If a patient has type 1 diabetes, he needs to use insulin – an injection of a hormone that is produced in healthy people in the pancreas in response to food stimuli. But on the background of diabetes mellitus, the patient’s body does not synthesize its insulin due to the death of hormone-producing cells. Some people with type 2 diabetes also use insulin while at the same time adjusting nutrition. How does this substance work?
The role of insulin in the disease
According to statistics, among all adults suffering from diabetes, about 30% use insulin. Modern doctors recognize the importance of full control over blood sugar levels, so they began to fluctuate less often and more often inject insulin to their patients.
Insulin helps the body absorb and use for its intended purpose glucose derived from carbohydrates received from food. After a person has eaten carbohydrate foods or drank a sweet drink, blood sugar levels begin to rise. In response, beta cells in the pancreas receive signals about the need for insulin secretion in the blood plasma.
The role of the pancreas, insulin synthesis
The work of insulin produced by the pancreas can be described as a taxi service. Since glucose cannot directly enter the cells, it needs a driver (insulin) to deliver it there. When the pancreas produces enough insulin to deliver glucose, sugar in the blood naturally decreases after eating, while the cells of the body are “refueled” with glucose and are actively working. According to experts, there is another way to explain the work of insulin: it is the key that opens up the access of glucose to the cells of the body. If the pancreas due to various influences does not cope with the synthesis of sufficient volume insulin, or the cells become resistant to its usual quantities, it may be necessary to introduce it from outside to stabilize blood sugar.
Diabetes Treatment: Injectable Insulin
Today diabetes mellitus, which is called insulin-dependent , is treated by insulin injections. At the moment there are many different types of insulin in the world. They differ in how quickly they work, when they reach peak concentration, and how long their effect lasts. Here are some examples:
- High-speed drug starts to work within 15-30 minutes, but its effect lasts no more than 3-4 hours;
- Regular insulin or a short-acting drug starts working for 30-60 minutes, the effect can last up to five to eight hours.
- The drug of intermediate action begins its work within about two hours, reaching peak activity after about four hours.
- Long acting insulin starts working for an hour after administration, the effect will last up to 24 hours.
- Super long- acting insulin begins to work for an hour after administration, its effect can last up to two days.
There are also combination medications that combine intermediate-acting medication with a dose of regular insulin, or a mixture of intermediate and fast-acting insulin.
Control blood sugar through drugs
The standard practice is for patients with diabetes to use basal insulin once a day, and this may be a prolonged or long – lasting drug. Fast-acting insulin is usually added thrice a day with a meal. The amount of a fast-acting drug may depend on the level of sugar in the blood and the amount of carbohydrates in the diet used.

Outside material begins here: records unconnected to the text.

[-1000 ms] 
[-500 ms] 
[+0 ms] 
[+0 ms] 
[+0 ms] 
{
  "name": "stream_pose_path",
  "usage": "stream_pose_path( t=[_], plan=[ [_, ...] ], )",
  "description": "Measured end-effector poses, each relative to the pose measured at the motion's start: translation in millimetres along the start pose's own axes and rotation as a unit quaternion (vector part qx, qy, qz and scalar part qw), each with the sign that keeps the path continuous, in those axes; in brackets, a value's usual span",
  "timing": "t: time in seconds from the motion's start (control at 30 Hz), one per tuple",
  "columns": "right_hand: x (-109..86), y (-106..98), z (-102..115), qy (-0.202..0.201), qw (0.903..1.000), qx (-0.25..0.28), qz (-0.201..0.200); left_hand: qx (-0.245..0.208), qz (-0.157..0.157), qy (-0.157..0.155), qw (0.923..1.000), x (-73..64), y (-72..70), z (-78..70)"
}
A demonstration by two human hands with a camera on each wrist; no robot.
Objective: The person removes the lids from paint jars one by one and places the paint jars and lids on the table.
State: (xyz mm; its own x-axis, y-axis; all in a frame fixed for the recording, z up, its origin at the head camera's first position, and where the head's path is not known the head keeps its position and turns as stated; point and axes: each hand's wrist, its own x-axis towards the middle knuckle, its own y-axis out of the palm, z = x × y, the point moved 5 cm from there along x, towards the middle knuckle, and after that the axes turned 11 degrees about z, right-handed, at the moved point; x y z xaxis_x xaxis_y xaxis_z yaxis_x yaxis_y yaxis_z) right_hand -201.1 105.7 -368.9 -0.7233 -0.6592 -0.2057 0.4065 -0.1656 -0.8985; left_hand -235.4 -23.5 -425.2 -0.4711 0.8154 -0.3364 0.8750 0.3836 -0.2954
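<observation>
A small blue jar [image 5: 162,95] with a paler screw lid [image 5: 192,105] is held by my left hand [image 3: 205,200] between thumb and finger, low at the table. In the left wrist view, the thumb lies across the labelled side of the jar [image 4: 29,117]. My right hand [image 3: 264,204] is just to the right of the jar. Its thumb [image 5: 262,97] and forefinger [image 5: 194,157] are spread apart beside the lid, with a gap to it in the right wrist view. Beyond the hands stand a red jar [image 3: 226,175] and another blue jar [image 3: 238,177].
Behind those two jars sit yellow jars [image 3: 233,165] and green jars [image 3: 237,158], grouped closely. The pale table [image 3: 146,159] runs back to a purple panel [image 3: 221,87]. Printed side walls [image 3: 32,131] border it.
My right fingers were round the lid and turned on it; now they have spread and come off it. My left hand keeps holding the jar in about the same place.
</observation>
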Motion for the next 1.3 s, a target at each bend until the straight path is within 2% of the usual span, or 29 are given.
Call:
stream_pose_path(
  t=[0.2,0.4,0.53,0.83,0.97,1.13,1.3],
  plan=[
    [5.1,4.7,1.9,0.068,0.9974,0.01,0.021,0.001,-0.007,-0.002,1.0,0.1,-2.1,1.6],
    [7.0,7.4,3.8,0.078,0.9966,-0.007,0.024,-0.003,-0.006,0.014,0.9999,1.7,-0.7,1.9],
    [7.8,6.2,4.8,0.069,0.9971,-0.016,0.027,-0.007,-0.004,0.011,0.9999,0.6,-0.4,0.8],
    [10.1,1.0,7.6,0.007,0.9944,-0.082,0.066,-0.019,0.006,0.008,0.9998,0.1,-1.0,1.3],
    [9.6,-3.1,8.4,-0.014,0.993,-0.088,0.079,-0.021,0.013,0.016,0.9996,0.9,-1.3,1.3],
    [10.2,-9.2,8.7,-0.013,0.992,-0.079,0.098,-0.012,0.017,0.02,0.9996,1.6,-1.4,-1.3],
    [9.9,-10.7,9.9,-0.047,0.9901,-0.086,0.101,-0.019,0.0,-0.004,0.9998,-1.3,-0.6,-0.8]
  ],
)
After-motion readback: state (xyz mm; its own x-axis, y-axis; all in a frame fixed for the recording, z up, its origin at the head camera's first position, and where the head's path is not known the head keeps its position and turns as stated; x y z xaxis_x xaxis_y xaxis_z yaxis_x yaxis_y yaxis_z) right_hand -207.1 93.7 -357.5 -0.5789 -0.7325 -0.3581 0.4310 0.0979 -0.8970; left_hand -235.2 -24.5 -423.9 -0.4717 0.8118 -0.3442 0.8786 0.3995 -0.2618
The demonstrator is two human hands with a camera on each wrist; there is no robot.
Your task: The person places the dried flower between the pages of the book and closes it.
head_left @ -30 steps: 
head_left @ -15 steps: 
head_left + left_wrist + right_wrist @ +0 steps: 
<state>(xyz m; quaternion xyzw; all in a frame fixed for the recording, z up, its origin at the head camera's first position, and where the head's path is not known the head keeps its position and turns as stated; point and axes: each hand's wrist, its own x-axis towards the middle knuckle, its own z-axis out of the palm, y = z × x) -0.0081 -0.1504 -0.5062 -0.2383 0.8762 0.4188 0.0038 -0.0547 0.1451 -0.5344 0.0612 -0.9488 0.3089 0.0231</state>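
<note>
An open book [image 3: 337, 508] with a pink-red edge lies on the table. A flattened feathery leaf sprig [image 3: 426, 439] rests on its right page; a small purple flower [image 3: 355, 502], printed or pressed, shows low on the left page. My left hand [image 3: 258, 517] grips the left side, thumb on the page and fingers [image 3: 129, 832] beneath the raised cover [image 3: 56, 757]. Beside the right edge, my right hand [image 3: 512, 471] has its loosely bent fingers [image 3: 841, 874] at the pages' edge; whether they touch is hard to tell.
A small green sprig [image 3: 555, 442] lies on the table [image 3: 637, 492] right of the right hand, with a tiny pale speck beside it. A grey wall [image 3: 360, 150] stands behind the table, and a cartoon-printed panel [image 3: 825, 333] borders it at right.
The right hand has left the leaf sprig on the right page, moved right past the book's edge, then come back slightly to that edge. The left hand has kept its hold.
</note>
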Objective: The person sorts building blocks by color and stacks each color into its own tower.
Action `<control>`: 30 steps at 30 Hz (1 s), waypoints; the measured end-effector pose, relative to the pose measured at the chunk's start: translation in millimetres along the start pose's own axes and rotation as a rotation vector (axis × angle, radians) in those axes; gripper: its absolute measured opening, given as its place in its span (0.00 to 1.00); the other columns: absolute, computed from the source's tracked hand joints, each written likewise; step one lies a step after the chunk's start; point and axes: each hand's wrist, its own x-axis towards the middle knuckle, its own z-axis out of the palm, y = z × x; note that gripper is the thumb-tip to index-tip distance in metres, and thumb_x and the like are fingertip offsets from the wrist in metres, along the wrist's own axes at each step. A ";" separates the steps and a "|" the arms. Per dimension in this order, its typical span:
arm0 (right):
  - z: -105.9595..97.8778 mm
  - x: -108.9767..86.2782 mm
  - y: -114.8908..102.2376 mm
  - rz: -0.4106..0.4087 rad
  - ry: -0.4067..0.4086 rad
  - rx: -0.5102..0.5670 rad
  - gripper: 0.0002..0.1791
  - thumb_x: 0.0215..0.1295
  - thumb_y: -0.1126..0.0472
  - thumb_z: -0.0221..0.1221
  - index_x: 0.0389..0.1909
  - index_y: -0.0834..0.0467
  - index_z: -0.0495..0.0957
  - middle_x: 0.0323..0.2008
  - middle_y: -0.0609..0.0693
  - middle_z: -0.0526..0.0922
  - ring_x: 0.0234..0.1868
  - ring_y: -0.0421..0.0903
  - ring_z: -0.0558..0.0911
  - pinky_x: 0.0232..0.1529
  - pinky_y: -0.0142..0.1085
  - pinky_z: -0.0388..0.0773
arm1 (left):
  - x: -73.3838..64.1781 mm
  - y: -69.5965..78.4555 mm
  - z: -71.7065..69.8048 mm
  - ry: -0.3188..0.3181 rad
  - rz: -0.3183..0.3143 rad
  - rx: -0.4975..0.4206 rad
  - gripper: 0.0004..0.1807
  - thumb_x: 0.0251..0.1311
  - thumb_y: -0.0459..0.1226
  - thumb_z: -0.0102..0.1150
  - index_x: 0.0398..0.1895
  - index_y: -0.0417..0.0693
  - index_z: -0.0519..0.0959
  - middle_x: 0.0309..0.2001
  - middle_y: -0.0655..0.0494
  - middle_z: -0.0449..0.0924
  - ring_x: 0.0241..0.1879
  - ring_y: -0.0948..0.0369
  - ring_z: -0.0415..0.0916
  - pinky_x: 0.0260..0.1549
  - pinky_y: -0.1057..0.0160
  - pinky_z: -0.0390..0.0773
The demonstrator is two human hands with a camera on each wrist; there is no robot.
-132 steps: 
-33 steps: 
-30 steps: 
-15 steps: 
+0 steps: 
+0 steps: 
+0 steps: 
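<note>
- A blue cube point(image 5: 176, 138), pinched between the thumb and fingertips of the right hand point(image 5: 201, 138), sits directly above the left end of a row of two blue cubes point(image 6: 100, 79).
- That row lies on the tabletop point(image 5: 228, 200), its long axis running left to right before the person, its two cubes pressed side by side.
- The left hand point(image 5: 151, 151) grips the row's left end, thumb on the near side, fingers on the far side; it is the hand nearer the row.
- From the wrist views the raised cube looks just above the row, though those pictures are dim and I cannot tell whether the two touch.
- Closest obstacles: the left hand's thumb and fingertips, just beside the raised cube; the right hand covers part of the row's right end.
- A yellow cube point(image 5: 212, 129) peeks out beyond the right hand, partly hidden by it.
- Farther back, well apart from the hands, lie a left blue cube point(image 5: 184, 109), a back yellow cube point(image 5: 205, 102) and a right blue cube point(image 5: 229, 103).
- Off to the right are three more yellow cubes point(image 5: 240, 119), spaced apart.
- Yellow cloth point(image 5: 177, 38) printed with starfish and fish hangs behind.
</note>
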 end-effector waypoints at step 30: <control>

However, the use of insulin for each patient with diabetes mellitus will be different. For example, if blood sugar is high even after a long fast, a long-acting drug will be helpful. If fasting blood sugar is quite normal, but it rises sharply after a meal, then a fast-acting drug will be more appropriate.
The patient, together with the doctor, should analyze the dynamics of changes in blood sugar to determine the time of insulin administration and its dose, controlling:
- when it lowers blood glucose levels;
- its peak time (when the effect of the drug is maximal);
- duration of effect (how long the drug continues to lower blood sugar levels).
Based on these data, the correct type of insulin is selected.
The combination of insulin with nutrition, nuances of use
It is also important for the physician to know about the lifestyle of a person, to evaluate his usual diet, in order to select the necessary insulin preparations.
Unlike other drugs, which are often in the form of tablets, insulin is injected in the form of injections. It can not be taken as a pill, because the hormone will be broken down by enzymes during digestion, like any other food. It must be injected into the plasma in order for the drug to work in much the same way as the natural insulin produced in the body. However, inhalation insulin was recently approved. In people with type 1 diabetes, this new form should be used with long-acting insulin and correlated with food intake. In addition, inhaled insulin cannot be used by a person with asthma or COPD.
There are also people who use an insulin pump, it can supply insulin stably, continuously in a basic dose, or in an increased single dose when a person takes nutrition. Some people with diabetes prefer insulin pumps rather than injections.
Injections and problems
Many people need to use insulin injections, and this can cause fear of needles or self-injection. But modern injection devices are quite small, like automatic pens, and the needles are very thin. The patient quickly learns to make injections.
One of the important components of using insulin is getting the right dose. If it is large, low blood sugar or hypoglycemia may develop . This is likely if the insulin dose exceeds the required dose, is taken after skipping meals, or if combined with oral hypoglycemic drugs without dose adjustment.